Не знаю, были ли у мамы какие-то кавалеры. Похоже, что нет. Да и откуда им было взяться – работала в окружении женщин, больше нигде не бывала. Помню, когда мне было лет пять, мы с мамой ходили гулять на другой участок, где были летние дачи детского дома. Там работал молодой мужчина, что-то строил, кажется. Плотник, может быть? И я прекрасно понимала, зачем мы туда ходим – они нравились друг другу. Это как-то витало в воздухе. Судя по всему, так ничего и не получилось. Плохо себе представляю, что было бы, если бы мама вдруг вышла замуж! Вернее, слишком хорошо представляю: это было бы море ревности и истерик с моей стороны.
С 1954 по 1963 год мама работала воспитателем в детском доме №32 – вплоть до его закрытия, а с 1965 по 1973 – библиотекарем в восьмилетней школе №7 (с 1970 – средняя школа №6), с 1977 – библиотекарем в филиале №2 библиотеки города Видное. В 1990 году вышла на пенсию. Это фактическая канва маминой жизни и основные места ее работы.
В промежутках были еще недолгие моменты, когда она трудилась кассиром в сбербанке и парикмахерской, киоскером в Союзпечати, а также продавцом в книжном магазине – именно в этот момент мама и попала первый раз в психиатрическую больницу, хотя проблемы начались гораздо раньше. За год до этого мама заболела воспалением легких. Она вбила себе в голову, что у нее рак крови. Помню, как килограммами покупала на рынке морковь и делала сок, потому что мама где-то прочла, что морковь лечит, в результате мамина кожа стала желтой от каротина.

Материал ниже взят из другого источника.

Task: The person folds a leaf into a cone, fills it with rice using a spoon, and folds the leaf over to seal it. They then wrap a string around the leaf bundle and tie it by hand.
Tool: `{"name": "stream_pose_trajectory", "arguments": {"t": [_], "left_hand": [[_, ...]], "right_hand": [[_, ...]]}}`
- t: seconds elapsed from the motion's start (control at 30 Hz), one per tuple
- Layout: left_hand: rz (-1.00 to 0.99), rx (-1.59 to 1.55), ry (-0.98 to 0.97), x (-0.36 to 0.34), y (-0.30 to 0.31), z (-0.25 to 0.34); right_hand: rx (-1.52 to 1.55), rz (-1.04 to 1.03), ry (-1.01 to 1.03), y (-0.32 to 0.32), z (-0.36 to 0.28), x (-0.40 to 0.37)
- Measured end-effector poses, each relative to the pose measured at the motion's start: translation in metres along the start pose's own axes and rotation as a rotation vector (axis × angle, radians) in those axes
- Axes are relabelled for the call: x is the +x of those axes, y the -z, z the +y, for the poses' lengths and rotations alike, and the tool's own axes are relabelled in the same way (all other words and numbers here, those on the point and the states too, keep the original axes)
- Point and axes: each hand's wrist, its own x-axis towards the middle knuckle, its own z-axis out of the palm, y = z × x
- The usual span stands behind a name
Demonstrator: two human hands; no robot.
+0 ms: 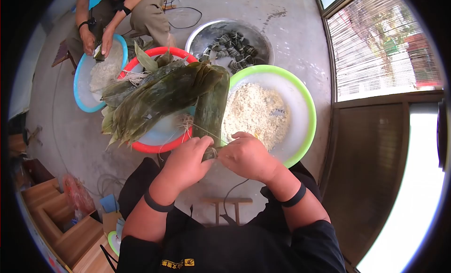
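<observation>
A small leaf-wrapped rice dumpling [209, 154] is in my left hand [187, 164], whose fingers are closed around it. Close on its right, my right hand [249, 156] is closed in a pinch on a thin string [205, 131], which runs up toward the red-rimmed basin [181, 52]. A large pile of long green leaves [162, 101] lies over that basin, and one broad leaf hangs just beyond my hands. White rice [256, 114] fills part of the green-rimmed basin [310, 115] beyond my right hand. My fingers hide much of the dumpling.
A metal basin [266, 40] farther off contains several tied dumplings [235, 49]. At upper left, another person's hands [99, 43] hold a leaf over a blue-rimmed basin [77, 92] of rice. A wooden stool [228, 201] shows between my legs; a window and door stand right.
</observation>
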Motion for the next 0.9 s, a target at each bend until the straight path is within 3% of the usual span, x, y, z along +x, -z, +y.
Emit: {"name": "stream_pose_trajectory", "arguments": {"t": [0.1, 0.2, 0.3, 0.37, 0.5, 0.57, 0.73, 0.9], "left_hand": [[0.178, -0.016, 0.006, 0.002, 0.008, -0.003], [0.338, -0.092, 0.010, 0.003, 0.010, -0.004], [0.446, -0.120, -0.037, 0.005, 0.008, -0.005], [0.468, -0.143, -0.064, 0.005, 0.007, -0.008], [0.321, -0.869, 0.157, 0.008, 0.000, -0.023], [0.153, -1.243, 0.257, 0.006, 0.010, -0.019], [0.006, -1.595, 0.208, 0.003, -0.001, -0.025], [-0.108, -1.797, -0.133, -0.003, 0.011, -0.026]], "right_hand": [[0.026, 0.146, -0.110, -0.005, -0.007, 0.002], [0.431, 0.024, -0.414, 0.009, -0.019, 0.006], [0.864, -0.057, -0.527, 0.007, -0.017, 0.006], [0.919, -0.071, -0.502, 0.004, -0.020, 0.007], [0.897, -0.050, -0.498, -0.007, -0.013, 0.009], [0.876, -0.017, -0.505, -0.010, -0.008, 0.009], [0.589, -0.070, -0.435, 0.001, -0.014, 0.011], [0.385, -0.119, -0.261, -0.007, 0.002, 0.008]]}}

Потом она подсела на книжку Ю. С. Николаева и Е. И. Нилова «Голодание ради здоровья» и по книжному методу провела почти месяц полной голодовки. Мама очень сильно похудела, и к январю 1977 года крыша у нее совсем съехала. Хотя доктор Николаев и применял методику лечения нервно-психических заболеваний дозированным голоданием, у мамы заболевание обострилось до стадии активного бреда. Я вызвала участковую докторицу, та сразу все поняла, и маму на скорой отправили в психиатрическую больницу.
Маме было 50, мне – 24. Я была тогда довольно инфантильным существом, к маме привыкла и долго не замечала ее странностей. Позже никто из множества психиатров, с которыми мне пришлось иметь дело за всю жизнь, никогда не объяснял мне мамин диагноз, суть заболевания и проблемы, с которыми я могу столкнуться. Да я толком и диагноза-то не знаю – кажется, шизофрения. Или маникально-депрессивный психоз? Мания преследования у нее определенно была.